5. Le renforcement des sanctions encourues
Parmi les nombreuses sanctions, il est prévu une amende d’un montant maximal de 1.500 euros (3.000 euros en cas de récidive) à l’égard des maîtres d’ouvrages et donneurs d’ordres qui, en dépit d’avoir été informés d’une infraction à la réglementation, commise par l’employeur du salarié détaché, n’ont pas enjoint ce dernier de faire cesser la situation dans le délai imparti ou n’ont pas informé le contrôleur de l’absence de réponse de l’employeur dans le délai imparti.
De plus, le préfet peut décider d’une fermeture administrative de l’entreprise contrevenante pendant une durée maximum du trois mois ou d’une exclusion de celle-ci des contrats administratifs.
Le renforcement des sanctions administratives s’accompagne d’éventuelles sanctions pénales au titre du délit de travail dissimulé ou du délit de prêt de main d’oeuvre et marchandage pour les employeurs et en tant que complice ou co-auteur pour les maîtres d’ouvrage ou donneurs d’ordres. Ce délit peut ainsi être puni jusqu’à dix ans d’emprisonnement et 100.000 euros d’amende.
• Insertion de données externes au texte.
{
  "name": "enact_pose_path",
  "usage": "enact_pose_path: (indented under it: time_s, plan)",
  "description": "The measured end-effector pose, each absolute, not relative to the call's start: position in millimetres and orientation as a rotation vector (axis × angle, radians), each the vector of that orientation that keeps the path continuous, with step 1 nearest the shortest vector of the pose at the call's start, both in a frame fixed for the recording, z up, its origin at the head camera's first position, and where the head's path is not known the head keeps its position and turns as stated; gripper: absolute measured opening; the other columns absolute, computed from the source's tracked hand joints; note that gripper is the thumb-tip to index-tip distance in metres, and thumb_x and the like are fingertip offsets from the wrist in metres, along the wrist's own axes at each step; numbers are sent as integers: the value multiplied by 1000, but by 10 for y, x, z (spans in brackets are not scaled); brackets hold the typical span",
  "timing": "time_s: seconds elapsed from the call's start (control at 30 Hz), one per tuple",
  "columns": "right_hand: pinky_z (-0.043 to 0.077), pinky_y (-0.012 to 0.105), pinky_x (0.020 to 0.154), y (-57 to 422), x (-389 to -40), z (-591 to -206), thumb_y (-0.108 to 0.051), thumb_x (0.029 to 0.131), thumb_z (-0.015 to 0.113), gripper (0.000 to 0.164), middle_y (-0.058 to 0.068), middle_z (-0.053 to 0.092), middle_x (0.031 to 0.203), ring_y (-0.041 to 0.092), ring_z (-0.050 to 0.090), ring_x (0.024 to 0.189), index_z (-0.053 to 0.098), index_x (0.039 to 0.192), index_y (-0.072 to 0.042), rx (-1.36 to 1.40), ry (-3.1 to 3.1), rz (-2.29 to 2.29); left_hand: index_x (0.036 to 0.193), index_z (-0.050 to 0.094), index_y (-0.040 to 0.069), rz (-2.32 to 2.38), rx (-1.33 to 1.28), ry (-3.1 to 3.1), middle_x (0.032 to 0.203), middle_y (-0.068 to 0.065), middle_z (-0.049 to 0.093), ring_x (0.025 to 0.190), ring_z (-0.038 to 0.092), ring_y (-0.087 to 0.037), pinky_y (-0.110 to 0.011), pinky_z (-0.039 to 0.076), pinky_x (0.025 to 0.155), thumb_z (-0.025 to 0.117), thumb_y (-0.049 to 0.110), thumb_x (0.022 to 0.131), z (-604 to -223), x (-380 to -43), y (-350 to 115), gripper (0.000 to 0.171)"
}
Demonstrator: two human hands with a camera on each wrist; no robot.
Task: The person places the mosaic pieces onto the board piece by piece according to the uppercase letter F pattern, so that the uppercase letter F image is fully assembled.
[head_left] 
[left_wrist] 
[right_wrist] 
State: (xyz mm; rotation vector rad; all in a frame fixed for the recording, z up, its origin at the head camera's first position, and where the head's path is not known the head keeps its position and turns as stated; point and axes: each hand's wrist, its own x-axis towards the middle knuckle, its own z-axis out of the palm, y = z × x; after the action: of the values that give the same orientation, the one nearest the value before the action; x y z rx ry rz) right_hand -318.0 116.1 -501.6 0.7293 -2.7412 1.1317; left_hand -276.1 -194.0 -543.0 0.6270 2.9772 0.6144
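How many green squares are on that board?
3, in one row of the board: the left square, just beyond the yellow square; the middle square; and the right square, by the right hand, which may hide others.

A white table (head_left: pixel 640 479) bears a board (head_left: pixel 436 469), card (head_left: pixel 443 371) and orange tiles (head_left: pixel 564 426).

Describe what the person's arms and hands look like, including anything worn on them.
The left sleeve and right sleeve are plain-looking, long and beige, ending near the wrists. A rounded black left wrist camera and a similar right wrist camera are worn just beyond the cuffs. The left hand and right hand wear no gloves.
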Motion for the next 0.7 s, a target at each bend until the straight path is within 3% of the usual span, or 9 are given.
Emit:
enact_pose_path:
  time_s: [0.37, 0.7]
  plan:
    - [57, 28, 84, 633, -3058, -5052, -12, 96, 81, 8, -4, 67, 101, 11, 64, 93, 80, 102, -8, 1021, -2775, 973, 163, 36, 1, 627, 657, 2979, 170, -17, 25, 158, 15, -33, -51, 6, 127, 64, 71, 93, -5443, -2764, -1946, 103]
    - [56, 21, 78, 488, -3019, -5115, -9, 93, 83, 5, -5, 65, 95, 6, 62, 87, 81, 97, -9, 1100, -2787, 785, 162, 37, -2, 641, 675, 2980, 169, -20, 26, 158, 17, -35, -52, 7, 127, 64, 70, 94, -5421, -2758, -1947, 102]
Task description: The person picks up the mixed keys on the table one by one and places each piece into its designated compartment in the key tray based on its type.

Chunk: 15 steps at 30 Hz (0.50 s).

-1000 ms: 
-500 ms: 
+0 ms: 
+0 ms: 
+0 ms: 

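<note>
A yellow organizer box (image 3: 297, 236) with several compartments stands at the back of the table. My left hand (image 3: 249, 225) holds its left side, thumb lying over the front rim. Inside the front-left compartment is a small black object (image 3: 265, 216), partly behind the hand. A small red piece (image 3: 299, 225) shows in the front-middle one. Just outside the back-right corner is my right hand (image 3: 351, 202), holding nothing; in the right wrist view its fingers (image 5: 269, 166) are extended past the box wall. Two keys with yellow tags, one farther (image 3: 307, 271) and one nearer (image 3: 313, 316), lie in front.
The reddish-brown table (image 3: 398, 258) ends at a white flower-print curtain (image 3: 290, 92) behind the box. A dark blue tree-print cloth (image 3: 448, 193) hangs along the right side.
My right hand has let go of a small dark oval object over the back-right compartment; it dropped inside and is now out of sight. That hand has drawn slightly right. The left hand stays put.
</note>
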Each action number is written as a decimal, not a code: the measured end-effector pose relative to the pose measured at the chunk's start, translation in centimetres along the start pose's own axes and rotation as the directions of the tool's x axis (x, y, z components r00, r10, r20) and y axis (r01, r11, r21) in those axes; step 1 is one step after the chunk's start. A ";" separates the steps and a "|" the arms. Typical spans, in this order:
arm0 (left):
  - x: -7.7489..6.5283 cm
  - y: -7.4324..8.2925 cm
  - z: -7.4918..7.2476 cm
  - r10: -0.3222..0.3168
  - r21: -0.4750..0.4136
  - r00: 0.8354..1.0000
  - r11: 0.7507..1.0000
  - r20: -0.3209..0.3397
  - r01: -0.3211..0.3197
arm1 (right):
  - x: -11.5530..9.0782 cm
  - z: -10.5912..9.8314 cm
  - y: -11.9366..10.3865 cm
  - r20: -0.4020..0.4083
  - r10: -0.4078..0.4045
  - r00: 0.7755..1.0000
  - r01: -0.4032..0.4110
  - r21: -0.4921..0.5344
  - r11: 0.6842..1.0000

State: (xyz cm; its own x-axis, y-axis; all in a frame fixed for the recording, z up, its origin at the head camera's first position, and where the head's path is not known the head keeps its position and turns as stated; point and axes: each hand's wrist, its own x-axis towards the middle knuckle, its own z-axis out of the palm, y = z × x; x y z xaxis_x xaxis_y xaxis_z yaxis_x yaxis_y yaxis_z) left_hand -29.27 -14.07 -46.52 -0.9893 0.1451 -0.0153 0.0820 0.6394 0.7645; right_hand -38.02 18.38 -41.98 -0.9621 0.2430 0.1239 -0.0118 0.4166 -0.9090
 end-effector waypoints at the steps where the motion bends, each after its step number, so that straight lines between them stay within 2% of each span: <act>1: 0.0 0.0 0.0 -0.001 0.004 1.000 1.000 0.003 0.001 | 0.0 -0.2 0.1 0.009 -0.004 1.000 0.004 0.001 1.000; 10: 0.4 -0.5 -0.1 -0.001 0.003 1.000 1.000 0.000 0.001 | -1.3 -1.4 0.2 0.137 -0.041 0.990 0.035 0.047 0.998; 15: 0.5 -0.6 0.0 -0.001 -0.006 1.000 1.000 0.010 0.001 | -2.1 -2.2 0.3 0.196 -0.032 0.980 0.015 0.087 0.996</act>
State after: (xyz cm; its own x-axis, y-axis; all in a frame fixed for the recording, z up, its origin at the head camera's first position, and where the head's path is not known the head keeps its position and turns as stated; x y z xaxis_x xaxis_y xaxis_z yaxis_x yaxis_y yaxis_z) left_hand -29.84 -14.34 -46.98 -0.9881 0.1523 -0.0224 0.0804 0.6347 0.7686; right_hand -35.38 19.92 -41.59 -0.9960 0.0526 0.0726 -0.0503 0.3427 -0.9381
Enfin, les syndicats peuvent exercer en justice toutes les actions en faveur des salariés concernés.
Conclusion
Les entreprises procédant au détachement de salariés en France ou recourant au service de salariés étrangers détachés en France doivent désormais respecter un certain nombre d’obligations nouvelles dont le non-respect est très lourdement sanctionné. Les entreprises concernées ont donc intérêt à s’assurer du plein respect de la nouvelle réglementation afin d’éviter de lourdes sanctions administratives et pénales et de voir leur responsabilité engagée.